No entretanto, e para levar as emoções ao rubro, o Ferrari, depois de ser reabastecido, ficou mais de um minuto imobilizado nas boxes, já que Pier Guidi não conseguia nem por nada reactivar o motor do automóvel. Passado o susto, o hypercar da marca de Maranello voou para a vitória. Meio século exacto depois da sua derradeira participação em Le Mans e 58 anos após a sua última vitória na competição, a Ferrari voltava a experimentar o incomparável sabor de vencer em Le Mans.

Nos LMP2, o triunfo coube ao Oreka da Inter Europol, guiado muito consistentemente por Albert Costa, Fabio Scherer e Jakub Śmiechowski. Mas também aqui a luta pela vitória foi estendida até ao fim já que o WRT de Rui Andrade, Louis Delétraz e Robert Kubica terminou na mesma volta. Nos GTE, o Corvette oficial de Nicky Catsburg, Ben Keating e Nicolás Varrone acabou por cruzar a linha de meta com uma volta de vantagem sobre os restantes adversários do top 5. Mas para percebermos como as coisas foram animadas durante toda a corrida basta dizer isto: o Porsche da Iron Dames que acabou em quarto lugar, tripulado pelas valentes Sarah Bovy, Rahel Frey e Michelle Gatting, liderava a prova a cerca de três horas da sua conclusão e os primeiros lugares da classificação foram sofrendo alterações constantes durante toda a corrida.

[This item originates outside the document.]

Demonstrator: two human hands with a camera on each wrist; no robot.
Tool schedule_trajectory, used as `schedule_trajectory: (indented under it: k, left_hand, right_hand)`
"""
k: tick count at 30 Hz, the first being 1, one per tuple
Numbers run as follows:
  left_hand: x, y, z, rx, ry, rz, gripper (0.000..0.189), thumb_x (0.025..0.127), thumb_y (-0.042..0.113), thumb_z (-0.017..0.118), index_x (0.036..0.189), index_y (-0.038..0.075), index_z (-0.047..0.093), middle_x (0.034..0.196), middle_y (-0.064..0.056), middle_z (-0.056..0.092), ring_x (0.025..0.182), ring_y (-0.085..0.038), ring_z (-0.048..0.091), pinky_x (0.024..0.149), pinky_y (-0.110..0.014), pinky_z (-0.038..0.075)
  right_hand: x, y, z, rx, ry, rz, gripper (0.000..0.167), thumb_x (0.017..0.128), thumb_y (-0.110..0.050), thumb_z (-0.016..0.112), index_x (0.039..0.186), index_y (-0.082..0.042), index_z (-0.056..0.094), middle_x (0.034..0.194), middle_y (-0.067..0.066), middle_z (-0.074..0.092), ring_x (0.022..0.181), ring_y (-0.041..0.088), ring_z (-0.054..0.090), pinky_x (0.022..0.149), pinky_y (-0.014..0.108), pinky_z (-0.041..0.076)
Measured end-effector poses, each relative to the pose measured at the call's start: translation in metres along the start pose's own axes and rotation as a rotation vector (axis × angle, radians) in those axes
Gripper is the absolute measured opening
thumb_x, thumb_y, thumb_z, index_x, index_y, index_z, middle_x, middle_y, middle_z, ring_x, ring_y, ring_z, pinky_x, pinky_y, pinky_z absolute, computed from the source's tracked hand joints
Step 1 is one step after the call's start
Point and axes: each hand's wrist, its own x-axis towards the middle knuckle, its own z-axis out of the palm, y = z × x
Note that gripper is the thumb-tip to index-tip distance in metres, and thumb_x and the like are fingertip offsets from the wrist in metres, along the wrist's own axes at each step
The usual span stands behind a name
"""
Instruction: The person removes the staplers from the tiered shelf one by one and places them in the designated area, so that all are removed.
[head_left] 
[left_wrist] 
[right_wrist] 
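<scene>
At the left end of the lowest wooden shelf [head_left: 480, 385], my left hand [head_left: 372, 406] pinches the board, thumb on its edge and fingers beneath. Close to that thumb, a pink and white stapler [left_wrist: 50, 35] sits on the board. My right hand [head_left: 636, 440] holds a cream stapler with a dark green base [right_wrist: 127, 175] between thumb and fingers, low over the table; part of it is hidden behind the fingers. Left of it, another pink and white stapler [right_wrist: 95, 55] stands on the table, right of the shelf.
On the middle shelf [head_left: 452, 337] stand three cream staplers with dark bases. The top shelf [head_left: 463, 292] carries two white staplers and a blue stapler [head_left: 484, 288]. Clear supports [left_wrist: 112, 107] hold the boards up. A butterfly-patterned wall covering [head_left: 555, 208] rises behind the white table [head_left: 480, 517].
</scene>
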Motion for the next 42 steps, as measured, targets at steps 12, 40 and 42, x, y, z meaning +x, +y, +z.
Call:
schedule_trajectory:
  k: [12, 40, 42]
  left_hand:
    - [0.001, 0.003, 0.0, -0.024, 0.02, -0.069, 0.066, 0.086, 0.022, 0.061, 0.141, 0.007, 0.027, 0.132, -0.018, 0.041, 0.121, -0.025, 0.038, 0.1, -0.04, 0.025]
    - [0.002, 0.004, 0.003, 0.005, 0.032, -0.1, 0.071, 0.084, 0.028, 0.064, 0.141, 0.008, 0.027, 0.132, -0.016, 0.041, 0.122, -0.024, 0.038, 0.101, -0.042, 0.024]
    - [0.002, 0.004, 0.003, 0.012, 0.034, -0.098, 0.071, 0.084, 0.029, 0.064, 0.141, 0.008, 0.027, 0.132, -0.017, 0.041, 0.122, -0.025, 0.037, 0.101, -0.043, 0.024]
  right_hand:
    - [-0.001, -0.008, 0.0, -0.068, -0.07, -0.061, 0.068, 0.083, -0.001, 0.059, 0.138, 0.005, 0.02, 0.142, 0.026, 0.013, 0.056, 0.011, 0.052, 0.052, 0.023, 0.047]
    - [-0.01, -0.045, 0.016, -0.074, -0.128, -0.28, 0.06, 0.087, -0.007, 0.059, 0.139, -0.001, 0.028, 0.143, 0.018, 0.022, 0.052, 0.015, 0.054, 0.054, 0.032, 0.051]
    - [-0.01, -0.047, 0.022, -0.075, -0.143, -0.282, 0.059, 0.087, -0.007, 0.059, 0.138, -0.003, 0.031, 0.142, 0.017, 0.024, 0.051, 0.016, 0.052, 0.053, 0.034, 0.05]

Voltando aos hypercars há que destacar o excelente comportamento da Caddilac, que conquistou um lugar no pódio e classificou dois dos seus três automóveis nos cinco primeiros lugares (3º e 4º), e o muito surpreendente resultado dos dois lindíssimos e privados Glickenhouse, que ao terminarem em 6º e 7º posicionaram-se à frente dos Porsche e dos Peugeot, numa incrível demonstração de constância e fiabilidade.

 

Ao ano 100, uma corrida de sonho.

No rescaldo de mais uma aventura alucinante em La Sarthe, há poucos que não concordem com esta afirmação: a edição centenária das 24 Horas de Le Mans terá sido a mais espectacular, incerta, disputada e épica corrida na história da prova. Ninguém com certeza esquecerá as imortais disputas entre porsches e ferraris, ferraris e fords, jaguares e mercedes, audis e peugeots e porsches e toyotas que enriqueceram de emoção e espectacularidade as páginas desta epopeia. Mas nunca tantos fabricantes correram de forma assim desenfreada pela vitória final. E se é verdade que os regulamentos equalizam a potência dos automóveis e as novas regras de bandeiras amarelas aproximam os concorrentes que se mantêm na mesma volta do líder de cada classe, também não é mentira nenhuma que o resultado foi absolutamente fascinante. Um festival único e inesquecível para os amantes do automobilismo.

Ainda por cima, tudo indica que em 2024 Le Mans pode ser ainda mais emocionate do que foi este ano, se tal é possível, com mais de 22 bólides à partida na categoria dos Hypercars, já que a BMW e a Lamborghini vão trazer dois carros cada para a grelha de partida e intensificar assim a luta titânica entre os grandes construtores da indústria automóvel.

Mesmo com uma directa em cima, decorrente do acompanhamento integral da prova, há muitos fãs que mal podem esperar pela edição 101 das 24 horas de Le Mans. Um deles, é este escriba.